Chartered Accountants Ulster Society has voiced concerns over the impact that Brexit may have on the Northern Ireland economy, and on the peace process.

Key findings in the survey include

  • 62% said that they expect Brexit to have a negative effect on their business. 28% said that they don’t know. 10% felt that Brexit would be positive for their business.
  • 70% feel that the Northern Ireland peace process would be compromised if a hard border is put in place on the island of Ireland, 23% say that a hard border would not compromise the peace process.
  • 78% said that the EU’s proposed backstop arrangement would benefit Northern Ireland business, 15% felt that it would not be beneficial.
  • 82% feel that the voice of Northern Ireland’s business community was not being heard in the local debate about Brexit. 14% feel that the voice of business had been represented.
  • 49% felt that a deal between the EU and UK was likely, 37% felt that a deal was unlikely.
  • In terms of the breakdown of those surveyed, 41% work in business; 33% work in an accounting practice; 19% work in the Public Sector/ voluntary or not for profit sector; 7% in none of the above.

Brexit Pulse survey

In a ‘Brexit Pulse’ survey of 424 accountants run by Chartered Accountants Ulster Society, 62% said that they expect Brexit to have a negative effect on their business. 28% said that they don’t know if Brexit will be positive or negative for their business while 10% felt that Brexit would be positive for their business.

When asked if they felt that the Northern Ireland peace process would be compromised if a hard border is put in place on the island of Ireland, 70% said ‘Yes’, 23% said ‘No’ and 7% said ‘Don’t Know’.

The survey also found strong support for the EU’s proposed ‘backstop’ which would keep Northern Ireland aligned with EU single market rules. 78% said that it would benefit Northern Ireland business, 15% felt that it would not be beneficial, with 7% unsure either way.

A clear majority of the Chartered Accountants who responded to the survey felt that the voice of Northern Ireland’s business community was not being heard in the local debate about Brexit (82%). 14% felt that the voice of business had been represented in the debate, with 4% unsure either way.

The survey was taken right before Tuesday’s rumours of a potential agreement between the UK and EU, and those surveyed were asked about the likelihood of a deal being reached.

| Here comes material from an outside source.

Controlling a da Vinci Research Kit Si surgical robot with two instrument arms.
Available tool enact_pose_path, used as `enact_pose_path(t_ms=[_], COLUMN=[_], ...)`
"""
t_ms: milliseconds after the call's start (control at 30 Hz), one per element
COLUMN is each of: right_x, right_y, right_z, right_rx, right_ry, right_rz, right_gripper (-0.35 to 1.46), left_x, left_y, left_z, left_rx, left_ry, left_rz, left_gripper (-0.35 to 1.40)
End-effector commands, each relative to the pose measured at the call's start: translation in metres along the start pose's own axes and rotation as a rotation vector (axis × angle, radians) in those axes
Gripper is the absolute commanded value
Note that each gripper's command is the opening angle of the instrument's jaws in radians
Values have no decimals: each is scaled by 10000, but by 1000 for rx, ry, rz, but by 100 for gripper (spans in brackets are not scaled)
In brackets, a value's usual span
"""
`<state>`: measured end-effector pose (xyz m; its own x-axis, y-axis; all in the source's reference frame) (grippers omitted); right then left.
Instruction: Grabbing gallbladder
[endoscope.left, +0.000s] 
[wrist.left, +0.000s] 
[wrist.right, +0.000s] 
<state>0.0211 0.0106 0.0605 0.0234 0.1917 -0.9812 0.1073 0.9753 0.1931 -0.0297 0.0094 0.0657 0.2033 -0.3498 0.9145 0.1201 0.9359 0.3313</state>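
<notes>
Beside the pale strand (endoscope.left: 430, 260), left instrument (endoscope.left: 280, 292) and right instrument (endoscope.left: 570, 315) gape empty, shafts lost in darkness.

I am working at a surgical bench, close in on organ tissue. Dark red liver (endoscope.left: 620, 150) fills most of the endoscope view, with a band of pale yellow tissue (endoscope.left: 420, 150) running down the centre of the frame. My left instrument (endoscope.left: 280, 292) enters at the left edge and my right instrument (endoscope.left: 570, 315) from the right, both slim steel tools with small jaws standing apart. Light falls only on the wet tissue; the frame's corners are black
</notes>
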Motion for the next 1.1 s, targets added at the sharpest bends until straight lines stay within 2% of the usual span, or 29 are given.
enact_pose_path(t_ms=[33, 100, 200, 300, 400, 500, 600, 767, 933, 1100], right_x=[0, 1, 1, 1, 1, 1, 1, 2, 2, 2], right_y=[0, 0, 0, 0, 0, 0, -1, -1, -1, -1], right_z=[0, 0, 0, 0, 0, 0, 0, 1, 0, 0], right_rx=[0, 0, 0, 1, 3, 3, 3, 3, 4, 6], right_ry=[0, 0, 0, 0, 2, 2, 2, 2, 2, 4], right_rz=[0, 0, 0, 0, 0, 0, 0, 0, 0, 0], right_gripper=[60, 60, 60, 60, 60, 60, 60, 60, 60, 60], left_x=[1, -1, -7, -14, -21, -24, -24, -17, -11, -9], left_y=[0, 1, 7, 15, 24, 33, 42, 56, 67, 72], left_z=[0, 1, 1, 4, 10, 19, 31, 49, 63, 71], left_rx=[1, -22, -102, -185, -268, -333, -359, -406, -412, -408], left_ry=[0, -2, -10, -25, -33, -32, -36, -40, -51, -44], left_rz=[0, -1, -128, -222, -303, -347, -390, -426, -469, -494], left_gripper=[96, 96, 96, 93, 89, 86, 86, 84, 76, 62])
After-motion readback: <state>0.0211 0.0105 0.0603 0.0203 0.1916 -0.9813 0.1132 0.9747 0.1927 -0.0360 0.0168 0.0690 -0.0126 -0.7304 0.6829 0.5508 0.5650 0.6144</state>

Almost half (49%) felt that a deal was likely, 37% felt that a deal was unlikely, with 14% unsure either way.

Niall Harkin, Chairman of Chartered Accountants Ulster Society which represents over 4,600 Chartered Accountants in Northern Ireland, said: “Our members are sending a message that they feel Brexit will have a negative impact on Northern Ireland business.

“There is a strong feeling that the voice of the business community has not been heard in the local debate around Brexit. Overall the feeling from our members is one of uncertainty. There is some frustration that the democratic deficit at Stormont has been a significant impediment in representing the interests of Northern Ireland in the Brexit negotiations.

“The situation is moving quickly this week and it remains to be seen whether a deal between the EU and UK can be finalised and supported through all remaining hurdles. On balance our members feel that a deal can be done. If so we hope that we can move on quickly to a situation where businesses can have certainty on the future trading reality.”